• Task objective: Return only the lines running from the top of the entries to the line with "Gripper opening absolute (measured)", inclusive, exactly as written.

• Data items:
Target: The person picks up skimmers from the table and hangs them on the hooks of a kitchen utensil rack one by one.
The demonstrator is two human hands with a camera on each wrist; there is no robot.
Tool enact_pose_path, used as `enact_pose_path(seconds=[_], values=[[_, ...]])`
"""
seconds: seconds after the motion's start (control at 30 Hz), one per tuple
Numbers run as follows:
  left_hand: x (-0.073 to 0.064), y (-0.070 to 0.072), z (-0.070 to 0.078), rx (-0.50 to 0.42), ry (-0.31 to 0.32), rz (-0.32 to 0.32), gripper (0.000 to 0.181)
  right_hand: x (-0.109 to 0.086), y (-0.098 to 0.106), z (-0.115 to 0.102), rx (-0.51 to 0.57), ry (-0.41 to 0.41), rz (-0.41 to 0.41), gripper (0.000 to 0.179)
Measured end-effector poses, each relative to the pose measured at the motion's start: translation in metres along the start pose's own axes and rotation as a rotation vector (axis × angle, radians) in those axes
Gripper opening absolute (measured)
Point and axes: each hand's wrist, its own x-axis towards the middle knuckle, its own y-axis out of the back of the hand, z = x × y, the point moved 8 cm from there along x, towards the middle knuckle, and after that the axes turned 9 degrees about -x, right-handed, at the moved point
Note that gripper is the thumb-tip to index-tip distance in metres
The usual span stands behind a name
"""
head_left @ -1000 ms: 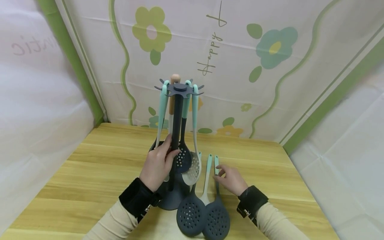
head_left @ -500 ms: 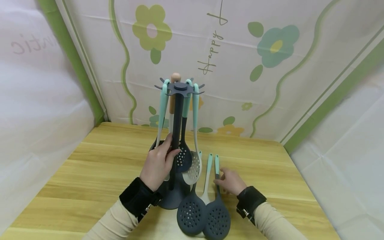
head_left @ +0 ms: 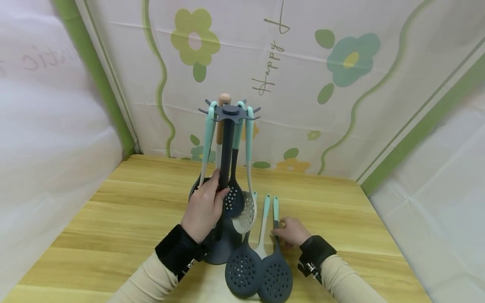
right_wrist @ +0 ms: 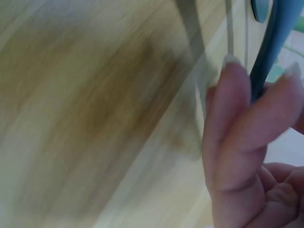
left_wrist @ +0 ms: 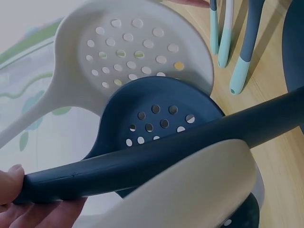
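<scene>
My left hand (head_left: 202,210) grips the dark post of an upright utensil stand (head_left: 226,147). A dark slotted ladle (head_left: 234,202), a white skimmer (head_left: 248,212) and other mint-handled utensils hang from its hooks; the left wrist view shows the post (left_wrist: 156,161) with fingers round it. On the table lies a dark skimmer (head_left: 275,277) with a mint-ended handle. My right hand (head_left: 293,232) pinches that handle at its dark part, just below the mint end. In the right wrist view, fingers (right_wrist: 232,109) stand around the dark shaft (right_wrist: 273,42), partly hiding it.
Beside that skimmer lie another dark skimmer (head_left: 242,271) and a pale-shafted utensil (head_left: 265,214), heads overlapping. A wooden-handled utensil (head_left: 224,101) hangs at the stand's back. A printed curtain (head_left: 288,105) rises behind the wooden table (head_left: 113,227).
My right hand has slid from the mint end of the skimmer's handle down to its dark part, toward me. My left hand keeps its grip on the stand's post.
</scene>
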Motion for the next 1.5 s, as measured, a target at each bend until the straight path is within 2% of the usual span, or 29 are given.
enact_pose_path(seconds=[0.17,0.37,0.53,0.73,0.93,1.17,1.5], values=[[-0.001,-0.002,0.001,-0.022,0.014,-0.006,0.043,-0.001,-0.003,0.006,0.094,-0.024,-0.045,0.054],[-0.001,-0.003,0.001,-0.043,0.017,-0.012,0.046,-0.003,0.000,0.008,0.178,-0.052,-0.054,0.060],[-0.001,-0.005,0.000,-0.079,0.027,-0.035,0.050,-0.003,0.005,0.009,0.222,-0.054,-0.031,0.060],[-0.001,-0.006,0.001,-0.047,-0.015,-0.039,0.047,-0.005,0.012,0.008,0.276,-0.051,0.004,0.059],[-0.002,-0.006,0.002,-0.031,-0.038,-0.036,0.043,-0.006,0.024,0.005,0.280,-0.039,0.039,0.057],[-0.002,-0.006,0.001,-0.028,-0.033,-0.039,0.042,-0.007,0.036,0.003,0.275,-0.023,0.070,0.056],[-0.002,-0.006,-0.001,-0.024,-0.015,-0.048,0.042,-0.011,0.055,-0.007,0.178,0.021,0.122,0.058]])
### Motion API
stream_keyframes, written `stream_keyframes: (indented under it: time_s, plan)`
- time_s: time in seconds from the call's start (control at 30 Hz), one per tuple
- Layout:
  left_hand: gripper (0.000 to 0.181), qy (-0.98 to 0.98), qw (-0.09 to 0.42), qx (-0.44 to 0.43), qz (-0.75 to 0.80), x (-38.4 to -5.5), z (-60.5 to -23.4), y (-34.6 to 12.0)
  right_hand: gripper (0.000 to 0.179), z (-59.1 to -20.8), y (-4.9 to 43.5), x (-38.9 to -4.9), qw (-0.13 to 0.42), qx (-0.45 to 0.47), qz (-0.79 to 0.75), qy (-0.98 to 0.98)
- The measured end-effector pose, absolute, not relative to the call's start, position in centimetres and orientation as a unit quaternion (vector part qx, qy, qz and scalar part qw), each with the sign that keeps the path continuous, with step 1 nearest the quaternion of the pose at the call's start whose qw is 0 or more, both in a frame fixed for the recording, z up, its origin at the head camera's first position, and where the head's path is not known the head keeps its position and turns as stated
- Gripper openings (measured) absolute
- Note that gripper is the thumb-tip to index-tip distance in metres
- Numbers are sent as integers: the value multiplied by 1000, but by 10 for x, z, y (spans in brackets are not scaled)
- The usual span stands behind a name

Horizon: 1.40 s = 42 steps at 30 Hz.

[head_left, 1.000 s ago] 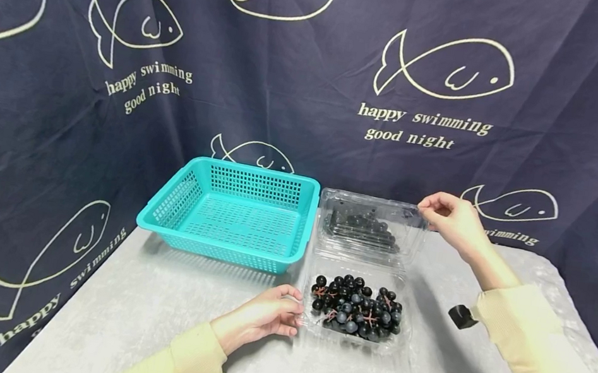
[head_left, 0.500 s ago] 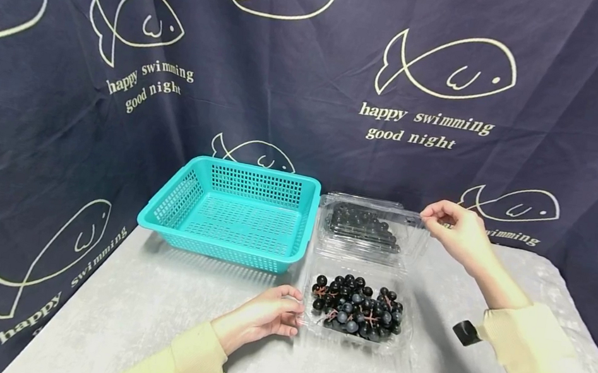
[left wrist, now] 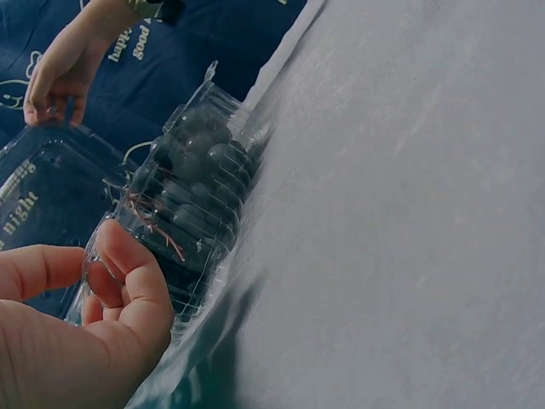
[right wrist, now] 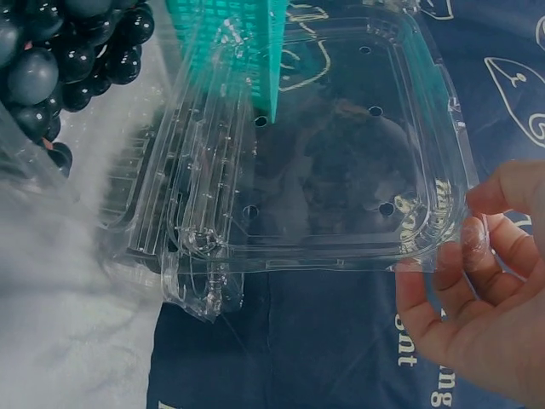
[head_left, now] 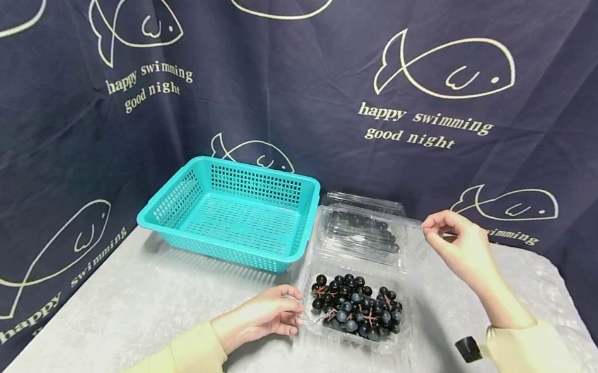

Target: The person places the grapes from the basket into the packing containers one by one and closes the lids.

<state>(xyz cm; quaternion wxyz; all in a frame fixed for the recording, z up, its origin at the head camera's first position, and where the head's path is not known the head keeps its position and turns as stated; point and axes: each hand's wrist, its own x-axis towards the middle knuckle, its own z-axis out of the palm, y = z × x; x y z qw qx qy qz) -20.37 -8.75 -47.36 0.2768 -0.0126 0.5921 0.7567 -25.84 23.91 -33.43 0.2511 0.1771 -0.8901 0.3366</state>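
A clear plastic clamshell box with dark grapes on reddish stems lies open on the table. My left hand pinches its left rim between thumb and fingers. The hinged lid is raised and tilted at the back of the box. At the lid's right corner my right hand pinches the edge, as the right wrist view also shows at close range. Dark grapes show through the clear side of the box in the left wrist view.
Left of the box stands a turquoise plastic basket with mesh walls. Behind the lid is a second clear box holding dark grapes, partly seen through the plastic. A dark blue curtain with fish drawings hangs behind the grey table.
The right hand has moved a little down and toward the person, tilting the lid forward. More of the second box shows behind it. The left hand has stayed in place.
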Motion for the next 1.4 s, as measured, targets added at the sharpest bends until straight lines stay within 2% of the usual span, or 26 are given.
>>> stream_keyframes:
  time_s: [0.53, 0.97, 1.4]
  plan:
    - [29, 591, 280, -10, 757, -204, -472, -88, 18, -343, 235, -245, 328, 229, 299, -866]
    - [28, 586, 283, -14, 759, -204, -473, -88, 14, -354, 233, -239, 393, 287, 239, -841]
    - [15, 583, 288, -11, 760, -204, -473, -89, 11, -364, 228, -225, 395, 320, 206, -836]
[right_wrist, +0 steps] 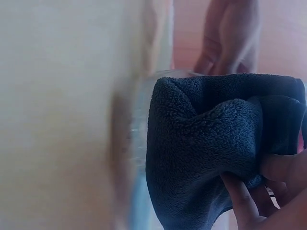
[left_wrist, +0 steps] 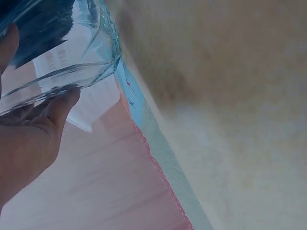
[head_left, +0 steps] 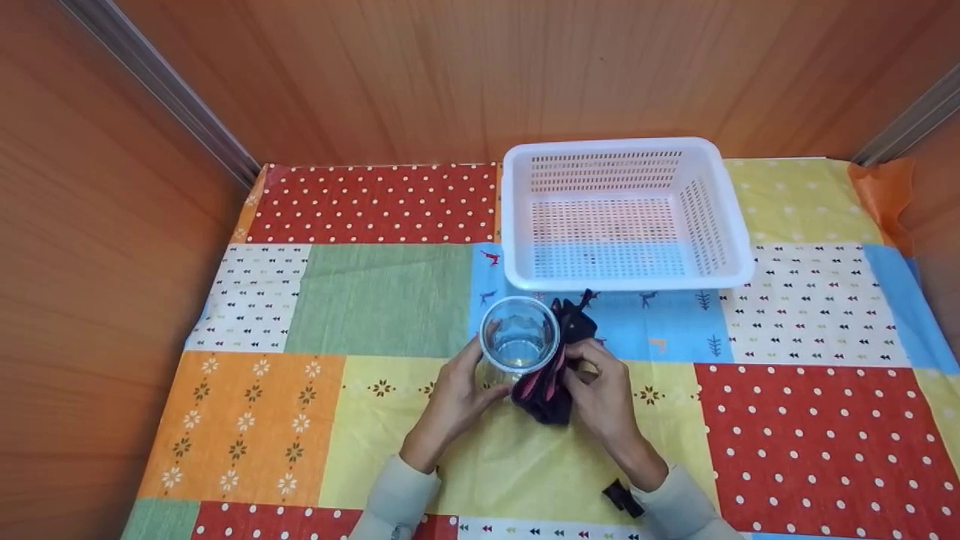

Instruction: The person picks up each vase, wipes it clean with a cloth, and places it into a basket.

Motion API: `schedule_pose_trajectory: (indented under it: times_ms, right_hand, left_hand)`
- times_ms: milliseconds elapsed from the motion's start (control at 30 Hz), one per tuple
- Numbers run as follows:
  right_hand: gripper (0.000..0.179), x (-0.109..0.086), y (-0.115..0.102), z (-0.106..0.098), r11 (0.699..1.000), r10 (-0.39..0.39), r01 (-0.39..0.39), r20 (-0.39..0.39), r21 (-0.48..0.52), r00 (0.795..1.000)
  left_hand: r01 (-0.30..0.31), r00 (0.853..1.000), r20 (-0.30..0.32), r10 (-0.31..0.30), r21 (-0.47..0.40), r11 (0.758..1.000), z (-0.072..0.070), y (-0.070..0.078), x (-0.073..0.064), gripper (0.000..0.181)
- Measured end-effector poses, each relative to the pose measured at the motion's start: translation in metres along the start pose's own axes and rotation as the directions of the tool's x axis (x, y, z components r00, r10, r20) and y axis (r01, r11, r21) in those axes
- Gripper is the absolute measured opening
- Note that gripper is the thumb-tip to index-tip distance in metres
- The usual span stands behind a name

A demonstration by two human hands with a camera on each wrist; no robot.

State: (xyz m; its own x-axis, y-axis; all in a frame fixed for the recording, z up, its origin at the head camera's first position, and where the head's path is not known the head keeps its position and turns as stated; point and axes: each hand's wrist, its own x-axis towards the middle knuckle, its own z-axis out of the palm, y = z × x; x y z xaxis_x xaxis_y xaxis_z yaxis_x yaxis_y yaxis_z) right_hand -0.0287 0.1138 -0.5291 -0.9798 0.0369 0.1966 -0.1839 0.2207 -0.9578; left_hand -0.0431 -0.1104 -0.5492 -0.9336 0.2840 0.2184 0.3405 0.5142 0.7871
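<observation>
A clear glass jar (head_left: 517,346) stands mouth up in front of the person. The left hand (head_left: 457,390) grips its left side, thumb in front and fingers behind. In the left wrist view the fingertips lie against the clear wall of the glass (left_wrist: 91,74). The right hand (head_left: 606,391) pinches a bunched dark towel (head_left: 549,405) with pink showing in its folds. This towel is held along the jar's right side. Seen from the right wrist, the plush fabric (right_wrist: 201,129) hides most of the jar, and the thumb and fingers (right_wrist: 240,196) clasp its lower edge.
A white plastic basket (head_left: 630,284) with slotted walls stands just behind the jar. A patchwork-patterned cloth (head_left: 382,300) covers the table. Wood-look panels (head_left: 450,75) enclose the back and sides. A small black strap (head_left: 622,499) shows beside the right sleeve.
</observation>
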Motion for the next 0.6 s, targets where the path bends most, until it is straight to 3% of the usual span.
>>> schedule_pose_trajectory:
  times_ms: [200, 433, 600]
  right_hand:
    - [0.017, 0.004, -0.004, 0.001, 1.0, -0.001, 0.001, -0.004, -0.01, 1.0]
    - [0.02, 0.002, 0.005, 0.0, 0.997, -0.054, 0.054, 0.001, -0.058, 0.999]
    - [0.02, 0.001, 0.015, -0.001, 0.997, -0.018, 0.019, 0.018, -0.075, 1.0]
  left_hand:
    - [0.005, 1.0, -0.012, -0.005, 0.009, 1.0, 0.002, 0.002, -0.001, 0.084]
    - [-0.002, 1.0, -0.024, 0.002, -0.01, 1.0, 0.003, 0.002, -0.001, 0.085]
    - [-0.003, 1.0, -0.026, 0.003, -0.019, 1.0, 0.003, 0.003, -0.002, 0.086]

• Solution to the exercise:
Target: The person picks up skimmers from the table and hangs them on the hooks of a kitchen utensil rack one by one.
The demonstrator is two human hands with a camera on each wrist; there is no robot.
Tool enact_pose_path, used as `enact_pose_path(seconds=[_], values=[[_, ...]])`
"""
seconds: seconds after the motion's start (control at 30 Hz), one per tuple
Numbers run as follows:
  left_hand: x (-0.073 to 0.064), y (-0.070 to 0.072), z (-0.070 to 0.078), rx (-0.50 to 0.42), ry (-0.31 to 0.32), rz (-0.32 to 0.32), gripper (0.000 to 0.181)
  right_hand: x (-0.109 to 0.086), y (-0.098 to 0.106), z (-0.115 to 0.102), rx (-0.51 to 0.57), ry (-0.41 to 0.41), rz (-0.41 to 0.41), gripper (0.000 to 0.179)
Measured end-effector poses, each relative to the pose measured at the motion's start: translation in metres along the start pose's own axes and rotation as a rotation vector (axis × angle, radians) in those axes
Gripper opening absolute (measured)

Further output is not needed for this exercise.